From 498f957b431c2aec4101199323dfaae7f341d619 Mon Sep 17 00:00:00 2001
From: Max Bergfelt <max.bergfelt@arm.com>
Date: Thu, 10 Apr 2025 15:33:00 +0200
Subject: [PATCH] MLBEDSW-10635: ReinterpretCast operator and cast to int64

Implemented a ReinterpretCast operator which can be used to reinterpret tensors with different data types and sizes.

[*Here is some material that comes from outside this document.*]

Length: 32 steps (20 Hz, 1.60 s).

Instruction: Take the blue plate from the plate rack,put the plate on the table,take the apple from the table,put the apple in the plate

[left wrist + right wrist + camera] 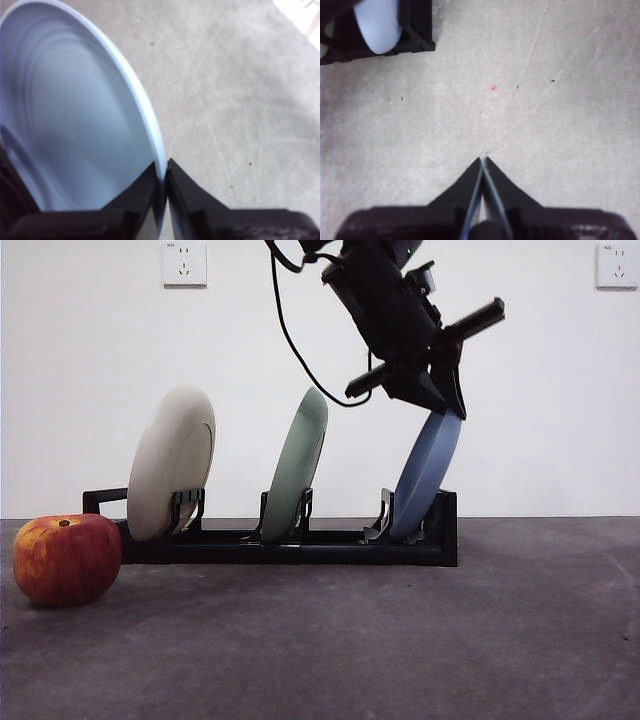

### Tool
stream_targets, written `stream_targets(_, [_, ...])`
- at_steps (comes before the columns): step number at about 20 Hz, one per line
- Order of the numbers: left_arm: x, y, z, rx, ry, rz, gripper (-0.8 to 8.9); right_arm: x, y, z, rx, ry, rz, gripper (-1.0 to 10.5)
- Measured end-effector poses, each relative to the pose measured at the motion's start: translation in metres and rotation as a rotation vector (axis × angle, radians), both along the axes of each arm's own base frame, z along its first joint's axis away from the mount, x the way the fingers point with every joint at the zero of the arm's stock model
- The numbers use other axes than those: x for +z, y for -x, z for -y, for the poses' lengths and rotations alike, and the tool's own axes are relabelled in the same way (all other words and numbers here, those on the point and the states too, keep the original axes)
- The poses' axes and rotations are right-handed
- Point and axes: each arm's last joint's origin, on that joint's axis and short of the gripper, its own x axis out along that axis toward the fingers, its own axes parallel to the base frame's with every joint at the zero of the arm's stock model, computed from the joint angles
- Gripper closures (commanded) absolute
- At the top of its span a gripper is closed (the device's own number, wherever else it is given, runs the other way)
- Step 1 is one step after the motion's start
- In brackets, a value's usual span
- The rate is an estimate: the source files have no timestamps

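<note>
The blue plate (425,478) stands on edge in the right-hand slot of the black plate rack (300,545). My left gripper (447,405) comes down from above and is shut on the plate's top rim; in the left wrist view its jaws pinch the blue plate's (75,115) rim at the left gripper (164,172). The red and yellow apple (66,558) rests on the table (400,640) left of the rack. My right gripper (483,165) is shut on nothing, hovering over bare table, with the blue plate (377,25) and the rack's end (415,30) far from it.
A cream-white plate (172,462) fills the rack's left slot and a pale green plate (297,464) the middle one. A black cable (300,350) hangs from the working arm. A white wall with two sockets stands behind.
</note>
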Motion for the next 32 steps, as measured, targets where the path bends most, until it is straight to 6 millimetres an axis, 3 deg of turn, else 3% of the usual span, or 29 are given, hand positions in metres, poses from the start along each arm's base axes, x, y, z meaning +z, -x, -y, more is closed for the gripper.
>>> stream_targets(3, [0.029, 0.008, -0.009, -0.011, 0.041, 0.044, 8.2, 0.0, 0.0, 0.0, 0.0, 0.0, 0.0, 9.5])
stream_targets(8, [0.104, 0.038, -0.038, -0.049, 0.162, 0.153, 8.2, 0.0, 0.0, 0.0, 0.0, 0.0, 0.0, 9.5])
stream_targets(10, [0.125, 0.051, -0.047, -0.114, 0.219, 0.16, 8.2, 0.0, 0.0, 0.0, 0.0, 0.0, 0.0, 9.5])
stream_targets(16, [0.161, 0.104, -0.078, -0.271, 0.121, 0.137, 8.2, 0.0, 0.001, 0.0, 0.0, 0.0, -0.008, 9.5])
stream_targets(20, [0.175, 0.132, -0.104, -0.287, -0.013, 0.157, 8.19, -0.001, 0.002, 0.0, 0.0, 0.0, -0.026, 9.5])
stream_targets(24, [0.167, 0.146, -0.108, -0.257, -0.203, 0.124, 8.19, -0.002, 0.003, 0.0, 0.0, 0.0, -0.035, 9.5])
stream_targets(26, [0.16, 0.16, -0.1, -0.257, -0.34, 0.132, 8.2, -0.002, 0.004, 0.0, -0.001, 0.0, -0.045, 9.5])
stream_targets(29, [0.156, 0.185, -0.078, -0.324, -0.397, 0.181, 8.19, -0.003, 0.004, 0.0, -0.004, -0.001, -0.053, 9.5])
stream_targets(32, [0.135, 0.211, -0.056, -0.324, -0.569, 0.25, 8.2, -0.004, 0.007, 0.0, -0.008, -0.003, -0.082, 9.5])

Additionally added support for non hardware supported cast to in64 by replacing the operation with 4 sequential cast and reinterpret operations.

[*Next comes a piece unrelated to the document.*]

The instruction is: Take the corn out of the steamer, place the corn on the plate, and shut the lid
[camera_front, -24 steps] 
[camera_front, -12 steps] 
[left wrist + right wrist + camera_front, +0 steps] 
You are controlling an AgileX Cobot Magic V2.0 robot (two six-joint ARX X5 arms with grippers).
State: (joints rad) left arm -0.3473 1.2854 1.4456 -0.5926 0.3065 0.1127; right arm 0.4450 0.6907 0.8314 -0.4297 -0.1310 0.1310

Change-Id: Ie7032cd5384c17a766dd17034cd59871bb1a833d
Signed-off-by: Max Bergfelt <max.bergfelt@arm.com>
---
 ethosu/regor/compiler/graphir_optimiser.cpp   | 63 ++++++++++++++++++-
 ethosu/regor/compiler/op_type.cpp             |  3 +-
 ethosu/regor/compiler/op_type.hpp             |  1 +
 ethosu/regor/compiler/scheduler_packing.cpp   | 51 +++++++++++++++
 ethosu/regor/compiler/scheduler_packing.hpp   |  1 +
 .../test/test_tflite_supported_operators.cpp  |  2 +-
 .../tflite/tflite_supported_operators_u55.cpp |  1 +
 7 files changed, 119 insertions(+), 3 deletions(-)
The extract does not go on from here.